Rhys hesitated, then fist-bumped with Eli. “Will do. We expect dinner when we get back.”

I walked the guys to the back door of the basement. “You have Eli’s number. Your phone should work outside the grounds.” Remi had continued to refuse releasing the jammers—it would make the compound and its tech too vulnerable. They had given us complete access to their computers, though by “complete” they meant anything Eli hadn’t firewalled and only under supervision. I was good with that—for now—but access to my team during a mission, however minor, was a sticking point. “I’ll be with Eli every second; getting in touch with him is getting in touch with me.”

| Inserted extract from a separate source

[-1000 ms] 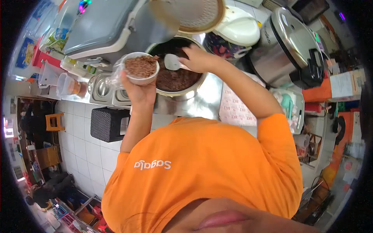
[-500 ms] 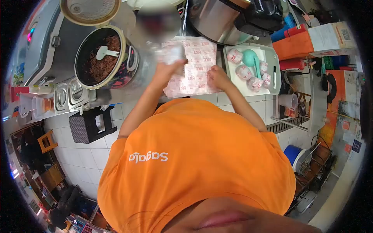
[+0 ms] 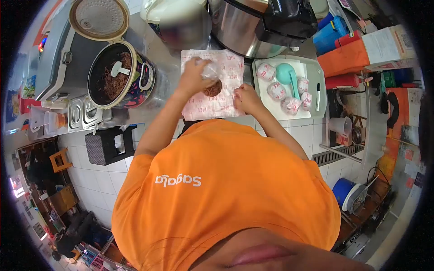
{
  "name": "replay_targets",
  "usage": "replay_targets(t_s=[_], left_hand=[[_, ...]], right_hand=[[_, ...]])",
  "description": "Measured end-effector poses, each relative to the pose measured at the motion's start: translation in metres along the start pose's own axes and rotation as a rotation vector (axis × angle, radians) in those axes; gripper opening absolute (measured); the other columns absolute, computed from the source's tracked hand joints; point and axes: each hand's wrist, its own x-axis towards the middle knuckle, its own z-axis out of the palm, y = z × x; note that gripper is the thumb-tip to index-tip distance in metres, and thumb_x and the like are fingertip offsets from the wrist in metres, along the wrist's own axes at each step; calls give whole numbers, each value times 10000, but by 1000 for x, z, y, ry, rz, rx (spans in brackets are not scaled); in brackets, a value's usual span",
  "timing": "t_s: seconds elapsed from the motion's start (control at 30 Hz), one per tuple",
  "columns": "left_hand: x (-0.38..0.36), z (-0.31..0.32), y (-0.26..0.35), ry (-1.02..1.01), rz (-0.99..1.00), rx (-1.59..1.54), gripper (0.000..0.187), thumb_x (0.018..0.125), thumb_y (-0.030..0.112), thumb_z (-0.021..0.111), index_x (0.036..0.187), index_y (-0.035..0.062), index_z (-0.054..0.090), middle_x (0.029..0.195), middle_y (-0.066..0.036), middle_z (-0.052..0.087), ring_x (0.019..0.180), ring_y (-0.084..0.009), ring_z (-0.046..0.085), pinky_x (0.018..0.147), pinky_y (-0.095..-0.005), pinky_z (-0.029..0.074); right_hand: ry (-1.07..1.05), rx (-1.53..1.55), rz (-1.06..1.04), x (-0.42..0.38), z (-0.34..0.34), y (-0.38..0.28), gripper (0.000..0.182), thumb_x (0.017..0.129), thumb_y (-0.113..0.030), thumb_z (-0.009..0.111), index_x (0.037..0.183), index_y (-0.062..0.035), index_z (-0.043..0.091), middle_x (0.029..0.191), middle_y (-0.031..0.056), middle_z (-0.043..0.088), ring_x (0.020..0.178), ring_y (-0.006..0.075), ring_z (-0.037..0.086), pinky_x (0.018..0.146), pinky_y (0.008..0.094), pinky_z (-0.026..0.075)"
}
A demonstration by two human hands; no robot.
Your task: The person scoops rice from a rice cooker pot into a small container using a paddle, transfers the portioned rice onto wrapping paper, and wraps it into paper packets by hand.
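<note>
The left hand (image 3: 194, 76) has its fingers bent around a clear, shiny cup (image 3: 210, 71), just beside the brown rice (image 3: 212, 88); the rice sits in a small heap on the printed paper (image 3: 222, 106), near the front edge of the counter (image 3: 166, 72). The right hand (image 3: 246, 99) has its fingers curled close together at the paper's right edge; I cannot tell if they pinch it.

The heap looks loose — if the cup bumps it, grains could roll off; if the right hand pulls the paper, the heap could slide or break; the paper's front side lies near the counter's front edge, so a tug that way could drop rice on the floor. The tray (image 3: 312, 67) with wrapped balls (image 3: 276, 91) is just right of the right hand; a swinging elbow could knock it.
</note>
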Motion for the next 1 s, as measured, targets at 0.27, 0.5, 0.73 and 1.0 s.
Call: replay_targets(t_s=[0.27, 0.5, 0.73, 1.0], left_hand=[[5, -36, -63, 401, -261, 692, 660, 642, 213, 758, 1244, 129, 498, 1213, -214, 466, 1150, -385, 419, 1025, -422, 314], [-95, 4, -39, -82, -5, -157, 381, 718, 191, 706, 1040, 42, 567, 1064, -163, 564, 1020, -331, 523, 881, -417, 412], [-137, 26, -56, -160, -136, -174, 437, 716, 272, 721, 1080, 57, 612, 1068, -136, 620, 972, -304, 582, 860, -394, 440], [-108, 0, -22, -287, 106, 25, 466, 647, 260, 775, 1037, 72, 605, 1051, -123, 595, 973, -311, 558, 855, -408, 435]], right_hand=[[-198, 203, -249, 2, 21, 2, 221, 636, -239, 749, 768, -88, 657, 923, 85, 570, 859, 293, 532, 783, 374, 441], [-105, 189, -288, 7, 34, 9, 155, 704, -223, 708, 740, -73, 687, 783, 53, 607, 782, 257, 538, 704, 351, 452], [-346, 337, 7, 29, 18, 9, 185, 800, -208, 622, 764, -36, 680, 782, 147, 623, 848, 306, 570, 742, 369, 451], [-438, -113, -259, 8, -13, -9, 393, 691, -298, 743, 1002, -95, 614, 1125, 109, 532, 1039, 313, 501, 840, 413, 421]])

Titus rolled his eyes. “Yes, Mommy. I mean, ma’am.”

“What if he has to take a piss?” Monty deadpanned. “Awk-ward!”

God save me from the teenage mentality of grown men. “Get going, for fuck’s sake.”

Only when they walked out the door did I let my grin escape.

Titus popped his head back inside, and I wiped the amusement from my face. The twinkle in his eyes said he caught it anyway. “If you are going to trail him into the john, now is the time. Tomorrow he’ll smell too much like a dead bod—”

I palmed his face and shoved him out the door. “Shut the fuck up.”

His laughter trailed behind him as he crossed to the van. I close the door after they left.

Eli was crouched behind the couch, his big hands rubbing along Diesel’s neck as I approached. “For the record, the john’s off-limits.”